Green tea can lower the risk of hypertension because it is loaded with flavonoids and antioxidants which has cardio benefits and can also prevent blood clots.Long a favorite in Asia, green tea has grown more popular in the West and may bring with it significant health benefits. A 2013 study found that people who drank four or more cups of green tea daily had a 20% reduced risk of cardiovascular disease and stroke compared with people who “seldom” imbibed the beverage. The findings echo a previous study that found lower rates of death, including death from heart disease, among avid drinkers of green tea. Antioxidants known as catechins may be responsible for the effect.
Yams are heavy and contain vitamin C, iron and calcium that can help reduce the risk of high blood pressure and the skin is also healthy for your heart – because of the nutrients it contains.
Broccoli, spinach, and kale
When it comes to your health, you really can’t go wrong with vegetables. But green vegetables may give an extra boost to your heart. These are high in carotenoids, which act as antioxidants and free your body of potentially harmful compounds. They’re also high in fiber and contain tons of vitamins and minerals. Kale also has some omega-3 fatty acids. “Green vegetables are super health-promoting foods,” says Graf.

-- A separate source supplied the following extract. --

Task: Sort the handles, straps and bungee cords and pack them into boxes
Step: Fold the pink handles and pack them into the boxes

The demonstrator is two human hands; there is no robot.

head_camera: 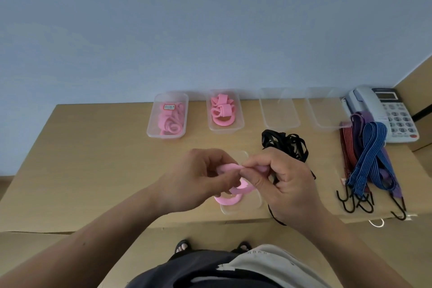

Another widely consumed beverage—coffee—may also promote heart health. One study found a 10 to 15% lower risk of dying from heart disease or other causes in men and women who drank six or more cups of coffee a day. Other research has found that even two cups a day could lower the risk of cardiovascular disease and stroke by 30%. It’s not clear where the benefit comes from and the news isn’t necessarily a reason to pick up the habit. “If you’re already drinking coffee and enjoying it, continue,” says Graf. “If not, there’s no reason to start.”
Red wine, or small amounts of any type of alcohol, are thought to lower heart disease risk. (Higher amounts, more than a drink or two a day, can actually increase risk.) While some say a polyphenol found in red wine, resveratrol, gives that beverage an added benefit, research suggests that any type of alcohol in moderation works. As with coffee, though, none of these properties are a reason to start drinking alcohol, says Graf. You can also get resveratrol from non-alcohol sources, like natural peanut butter and grapes.
Pomegranates contain numerous antioxidants, including heart-promoting polyphenols and anthocyanins which may help stave off hardening of the arteries. One study of heart disease patients found that a daily dose of pomegranate juice over three months showed improvements in blood flow to the heart. Ultimately, though, it’s important to have variety in your diet. If you don’t like pomegranates or can’t afford them, reach for apples, which also contain plenty of health-promoting compounds, says Graf.